Julia implementations of temporal difference Reinforcement Learning algorithms like Q-Learning and SARSA
This repository provides Julia implementations of the following Temporal-Difference reinforcement learning algorithms:
Note that these solvers are tabular, and will only work with MDPs that have discrete state and action spaces.
Pkg.add("TabularTDLearning")
using POMDPs
using TabularTDLearning
using POMDPModels
using POMDPTools
mdp = SimpleGridWorld()
# use Q-Learning
exppolicy = EpsGreedyPolicy(mdp, 0.01)
solver = QLearningSolver(exploration_policy=exppolicy, learning_rate=0.1, n_episodes=5000, max_episode_length=50, eval_every=50, n_eval_traj=100)
policy = solve(solver, mdp)
# Use SARSA
solver = SARSASolver(exploration_policy=exppolicy, learning_rate=0.1, n_episodes=5000, max_episode_length=50, eval_every=50, n_eval_traj=100)

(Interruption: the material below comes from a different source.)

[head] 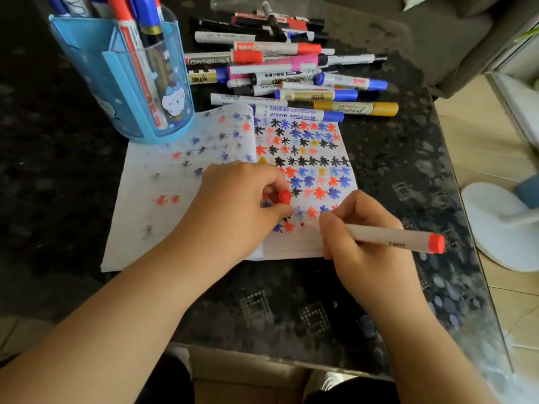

policy = solve(solver, mdp)
# Use SARSA lambda
solver = SARSALambdaSolver(exploration_policy=exppolicy, learning_rate=0.1, lambda=0.9, n_episodes=5000, max_episode_length=50, eval_every=50, n_eval_traj=100)
policy = solve(solver, mdp)
# Use Prioritized Sweeping
mdp_ps = SimpleGridWorld(tprob=1.0)
solver = PrioritizedSweepingSolver(exploration_policy=exppolicy, learning_rate=0.1, n_episodes=5000, max_episode_length=50, eval_every=50, n_eval_traj=100,pq_threshold=0.5)
policy = solve(solver,mdp_ps)